Étourdissement. Rendez-vous au médecin seulement dans trois semaines. Je suis quand même partie chercher ma mère dans une ville encombrée, sur les routes comme dans les magasins. Nous avons trouvé le petit lit exactement comme je le voulais. J'ai dû batailler pour avoir le matelas tout de suite, payer le tout avant d'appeler «Lui» en renfort puisque je ne pourrais pas transporter à dos de puce.

Des courses en prévision de recevoir dans huit jours. C'est trop tôt et trop tard tout à la fois. Trop tôt pour la fraicheur des aliments, trop tard pour échapper à la cohue. Quelques provisions utiles quand même.
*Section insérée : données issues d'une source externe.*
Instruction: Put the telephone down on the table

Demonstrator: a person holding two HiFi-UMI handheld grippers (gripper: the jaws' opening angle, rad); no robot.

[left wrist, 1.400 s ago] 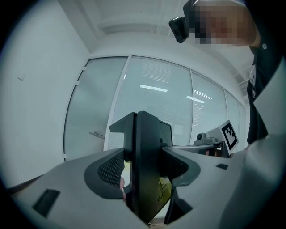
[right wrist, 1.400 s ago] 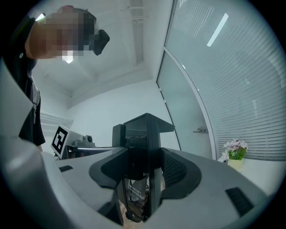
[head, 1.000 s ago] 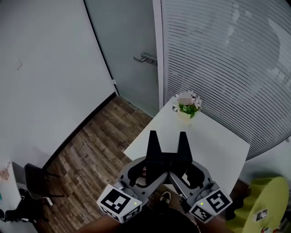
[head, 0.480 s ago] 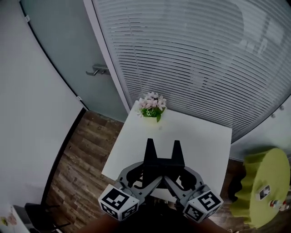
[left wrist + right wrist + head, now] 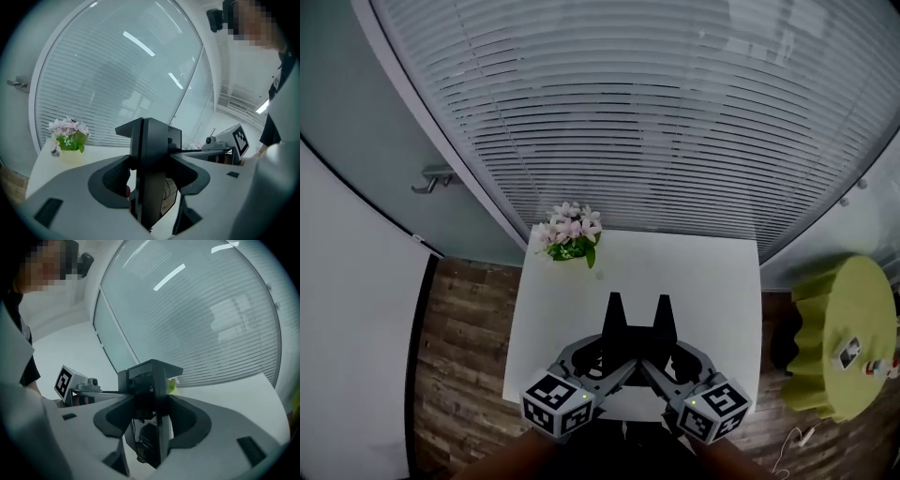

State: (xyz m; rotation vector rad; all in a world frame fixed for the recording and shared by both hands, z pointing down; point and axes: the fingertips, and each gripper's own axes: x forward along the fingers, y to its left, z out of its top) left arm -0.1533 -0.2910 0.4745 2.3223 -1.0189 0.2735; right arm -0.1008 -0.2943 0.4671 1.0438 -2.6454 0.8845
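Note:
No telephone shows clearly in any view. My left gripper [image 5: 615, 307] and right gripper [image 5: 662, 307] are held side by side over the near half of the white table [image 5: 712, 281], tips pointing at the blinds. Both pairs of black jaws are pressed together, with nothing seen between them. In the left gripper view my left gripper [image 5: 146, 125] is shut, with the other gripper just to its right. In the right gripper view my right gripper [image 5: 153, 367] is shut too. A dark thing with a cable [image 5: 149, 440] hangs low behind the jaws; I cannot tell what it is.
A small pot of pink flowers [image 5: 570, 234] stands at the table's far left corner. Slatted blinds [image 5: 675, 122] run behind the table. A glass door with a handle [image 5: 431, 178] is at the left. A round green stool [image 5: 848, 333] with small things on it stands at the right.
The head view has swung round, so the table now lies straight ahead and the door has slid to the left. Both grippers stay together and shut.

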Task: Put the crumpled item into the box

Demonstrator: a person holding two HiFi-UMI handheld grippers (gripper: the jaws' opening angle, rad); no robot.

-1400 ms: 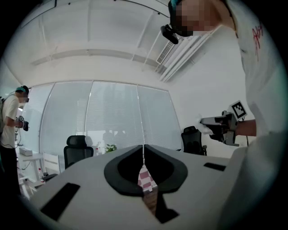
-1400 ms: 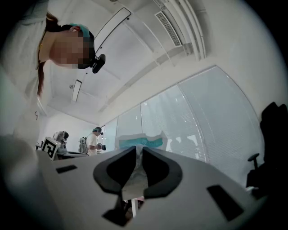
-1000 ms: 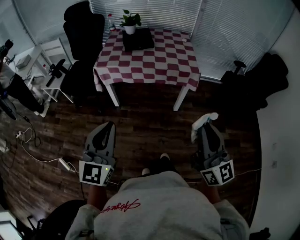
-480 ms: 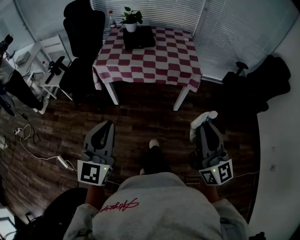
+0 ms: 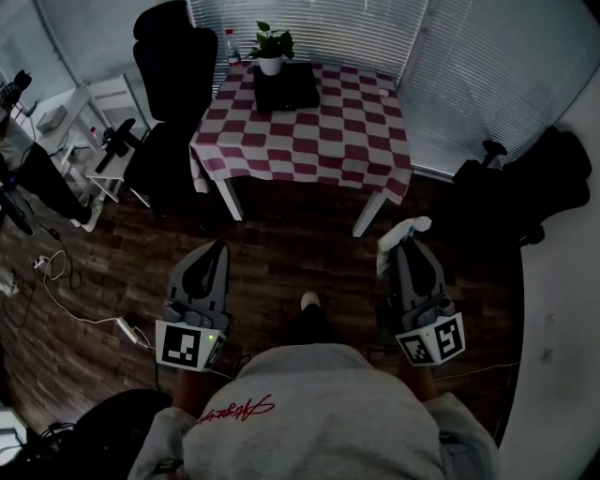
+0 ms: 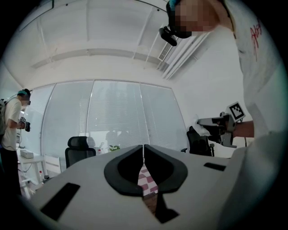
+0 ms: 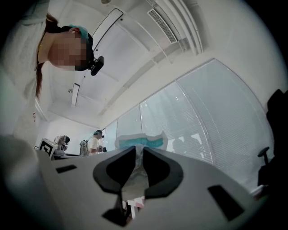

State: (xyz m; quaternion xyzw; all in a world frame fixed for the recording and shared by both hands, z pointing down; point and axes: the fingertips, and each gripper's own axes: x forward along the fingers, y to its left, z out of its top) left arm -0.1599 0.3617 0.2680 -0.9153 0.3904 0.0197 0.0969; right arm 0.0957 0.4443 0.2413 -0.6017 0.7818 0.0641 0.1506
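Where blinds [image 5: 319, 28] cover windows, a dark box [image 5: 288, 89] tops the checkered table [image 5: 319, 142].

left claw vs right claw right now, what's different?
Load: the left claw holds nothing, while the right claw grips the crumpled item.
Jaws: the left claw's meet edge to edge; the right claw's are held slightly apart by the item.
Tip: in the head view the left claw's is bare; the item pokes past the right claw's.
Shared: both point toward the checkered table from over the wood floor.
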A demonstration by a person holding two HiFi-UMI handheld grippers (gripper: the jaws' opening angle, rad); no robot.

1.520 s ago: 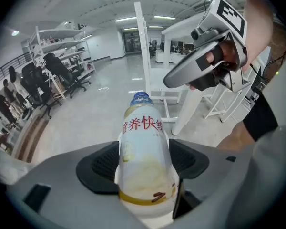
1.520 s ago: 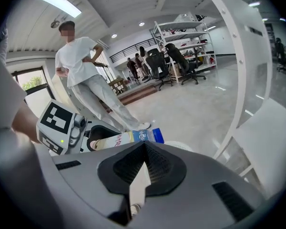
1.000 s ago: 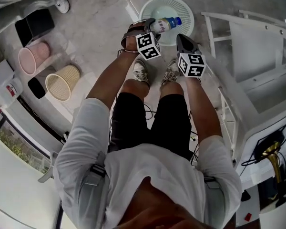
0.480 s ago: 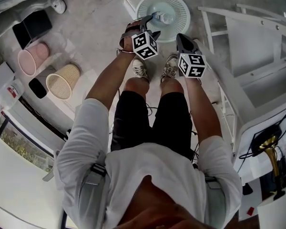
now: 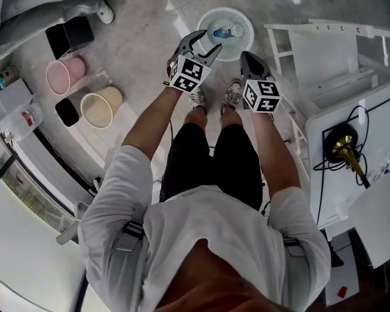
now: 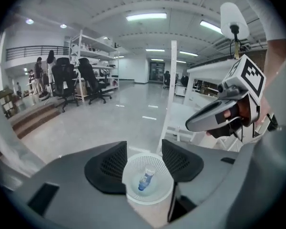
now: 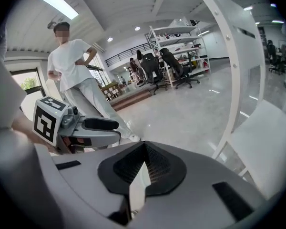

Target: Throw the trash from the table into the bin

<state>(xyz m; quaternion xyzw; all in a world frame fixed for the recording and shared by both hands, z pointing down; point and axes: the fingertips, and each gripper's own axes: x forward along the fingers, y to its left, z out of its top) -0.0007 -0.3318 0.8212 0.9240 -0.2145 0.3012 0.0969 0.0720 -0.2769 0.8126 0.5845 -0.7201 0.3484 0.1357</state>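
Note:
A clear plastic bottle (image 5: 226, 31) with a blue label lies inside the round white mesh bin (image 5: 211, 17) on the floor. My left gripper (image 5: 207, 42) hangs above the bin's near rim. Its jaws have just been closing but stand apart and open, with nothing between them. In the left gripper view the bin (image 6: 129, 179) and the bottle (image 6: 145, 178) show far below through the gap of that gripper (image 6: 144, 150). My right gripper (image 5: 248, 57) is beside it on the right, shut and empty. Its black pads (image 7: 155, 168) meet in the right gripper view.
A pink bin (image 5: 64, 75), a woven beige bin (image 5: 101, 106) and black containers stand on the floor at left. A white table and rack (image 5: 338, 64) with cables and a brass object (image 5: 346, 149) fill the right. A person in white (image 7: 76, 75) stands nearby.
The bottle left my left gripper's jaws and dropped into the white bin, where it now lies. Both grippers have risen, and the left one has rolled.

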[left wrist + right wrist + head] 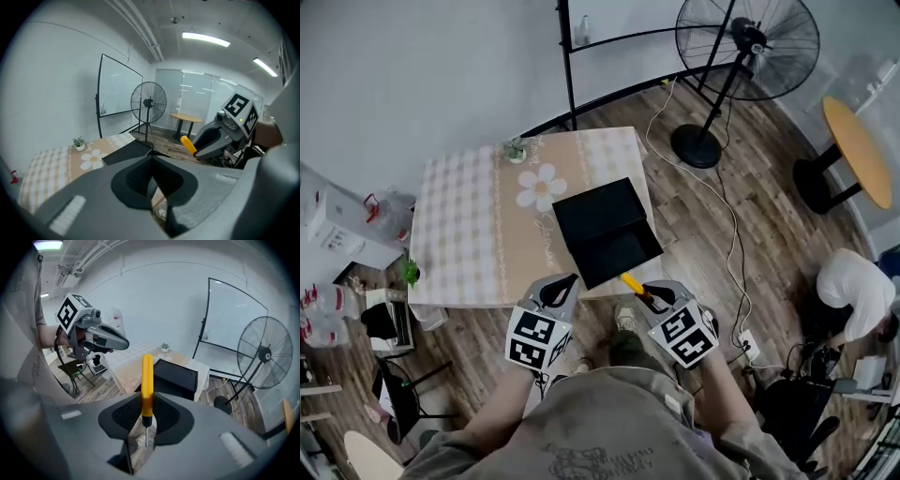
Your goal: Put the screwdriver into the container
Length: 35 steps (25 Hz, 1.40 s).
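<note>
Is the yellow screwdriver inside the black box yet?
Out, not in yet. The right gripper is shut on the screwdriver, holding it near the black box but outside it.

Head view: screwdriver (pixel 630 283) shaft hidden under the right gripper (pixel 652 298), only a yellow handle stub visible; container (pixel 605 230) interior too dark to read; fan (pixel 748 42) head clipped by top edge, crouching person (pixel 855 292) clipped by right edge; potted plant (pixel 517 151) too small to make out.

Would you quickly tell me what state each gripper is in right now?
Left gripper: jaws together, holding nothing.
Right gripper: jaws closed on the yellow-handled screwdriver.
</note>
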Tool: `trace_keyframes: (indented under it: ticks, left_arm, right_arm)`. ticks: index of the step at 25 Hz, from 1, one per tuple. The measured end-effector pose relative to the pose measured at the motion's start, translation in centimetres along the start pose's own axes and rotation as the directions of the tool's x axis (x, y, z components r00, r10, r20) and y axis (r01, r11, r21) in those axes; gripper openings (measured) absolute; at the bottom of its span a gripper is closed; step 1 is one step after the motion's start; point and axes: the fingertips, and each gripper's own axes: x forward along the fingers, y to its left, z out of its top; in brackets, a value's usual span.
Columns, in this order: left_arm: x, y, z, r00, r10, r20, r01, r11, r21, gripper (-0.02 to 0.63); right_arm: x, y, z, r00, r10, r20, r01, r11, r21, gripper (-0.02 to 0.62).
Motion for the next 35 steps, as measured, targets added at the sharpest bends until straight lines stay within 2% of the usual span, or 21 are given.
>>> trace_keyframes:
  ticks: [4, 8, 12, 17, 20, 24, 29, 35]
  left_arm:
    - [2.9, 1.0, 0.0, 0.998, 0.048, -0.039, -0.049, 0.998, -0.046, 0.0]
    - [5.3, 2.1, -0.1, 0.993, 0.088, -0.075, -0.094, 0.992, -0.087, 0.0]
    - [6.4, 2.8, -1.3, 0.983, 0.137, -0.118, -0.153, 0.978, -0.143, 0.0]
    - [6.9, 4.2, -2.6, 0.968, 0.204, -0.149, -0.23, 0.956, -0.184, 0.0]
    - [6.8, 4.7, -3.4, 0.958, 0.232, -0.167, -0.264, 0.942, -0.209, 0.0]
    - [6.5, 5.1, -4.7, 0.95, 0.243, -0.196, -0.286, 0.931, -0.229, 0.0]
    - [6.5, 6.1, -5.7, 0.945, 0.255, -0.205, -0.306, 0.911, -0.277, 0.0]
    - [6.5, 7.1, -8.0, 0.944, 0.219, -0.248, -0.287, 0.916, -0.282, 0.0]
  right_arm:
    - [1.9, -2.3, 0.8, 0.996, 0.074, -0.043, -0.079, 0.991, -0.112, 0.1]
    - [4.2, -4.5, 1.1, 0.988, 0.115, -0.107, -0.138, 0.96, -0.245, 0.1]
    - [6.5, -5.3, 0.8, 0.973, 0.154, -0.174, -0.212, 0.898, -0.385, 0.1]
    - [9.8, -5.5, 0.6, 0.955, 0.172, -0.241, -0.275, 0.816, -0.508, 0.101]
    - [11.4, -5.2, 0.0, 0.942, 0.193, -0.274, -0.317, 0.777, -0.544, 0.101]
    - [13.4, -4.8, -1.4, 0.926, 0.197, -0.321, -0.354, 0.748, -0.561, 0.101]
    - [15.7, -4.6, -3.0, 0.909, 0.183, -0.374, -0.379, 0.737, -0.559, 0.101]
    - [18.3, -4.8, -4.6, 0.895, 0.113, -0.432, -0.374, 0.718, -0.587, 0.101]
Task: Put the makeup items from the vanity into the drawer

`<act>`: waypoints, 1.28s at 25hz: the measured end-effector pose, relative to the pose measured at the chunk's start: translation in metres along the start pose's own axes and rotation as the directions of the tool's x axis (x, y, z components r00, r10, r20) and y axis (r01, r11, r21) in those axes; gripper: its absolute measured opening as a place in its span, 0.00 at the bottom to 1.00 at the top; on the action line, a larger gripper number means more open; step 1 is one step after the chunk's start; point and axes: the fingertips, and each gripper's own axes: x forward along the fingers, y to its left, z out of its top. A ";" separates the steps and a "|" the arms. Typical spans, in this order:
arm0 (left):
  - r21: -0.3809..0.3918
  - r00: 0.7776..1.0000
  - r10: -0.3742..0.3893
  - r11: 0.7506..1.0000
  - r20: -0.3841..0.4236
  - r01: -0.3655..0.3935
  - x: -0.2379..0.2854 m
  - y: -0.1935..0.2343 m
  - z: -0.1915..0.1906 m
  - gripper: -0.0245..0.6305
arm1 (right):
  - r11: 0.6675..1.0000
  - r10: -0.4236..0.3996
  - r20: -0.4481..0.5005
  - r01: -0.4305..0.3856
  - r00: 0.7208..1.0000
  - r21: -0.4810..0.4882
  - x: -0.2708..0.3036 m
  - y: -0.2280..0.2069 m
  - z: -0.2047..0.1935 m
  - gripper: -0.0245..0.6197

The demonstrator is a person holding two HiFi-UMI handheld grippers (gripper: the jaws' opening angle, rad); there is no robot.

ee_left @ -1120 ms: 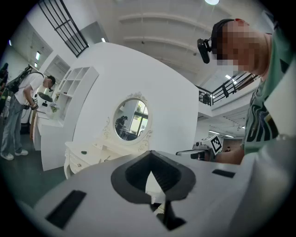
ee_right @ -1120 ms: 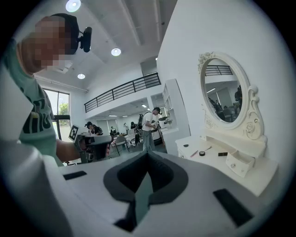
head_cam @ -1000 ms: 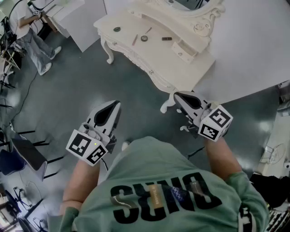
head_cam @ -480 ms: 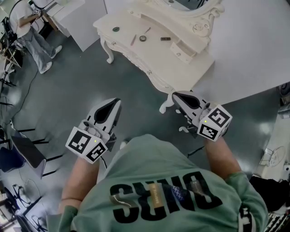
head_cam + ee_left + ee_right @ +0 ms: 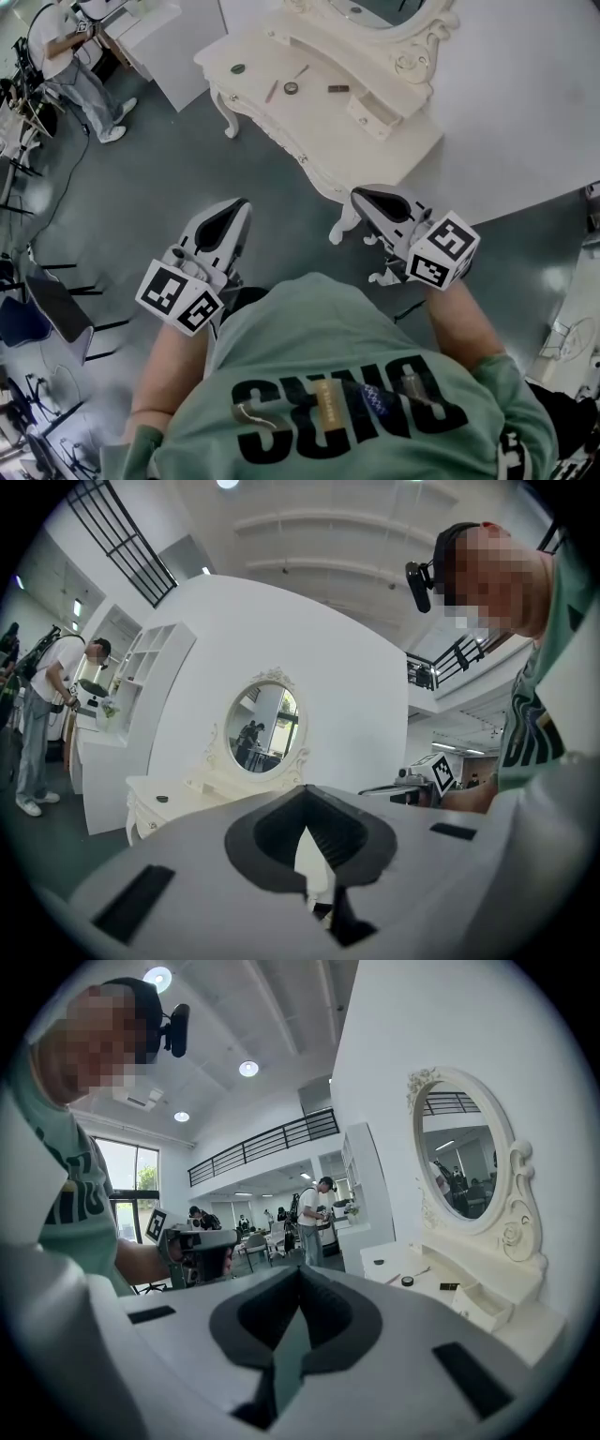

Déjà ce matin, en trouvant le lit, j'ai pensé qu'il ensoleille ma journée, pour ne pas le dire en anglais, «it makes my day». Ce soir, le lit assemblé et à sa place dans la petite chambre, je suis comme réconciliée avec les dimensions modestes du perchoir! En plus il m'attendris, cette chose qui vient de prendre place dans mon univers intime pour des années à venir. Je me suis sentie très à l'aube d'une autre décennie.

Ce soir, j'ai emballé après avoir départagé les vingt-un morceaux de vêtements achetés pour six petites filles. Pour le reste des cadeaux, cette année nous serons sobres.

Je me demande si cette humeur catastrophique n'est pas dû à l'alignement des astres.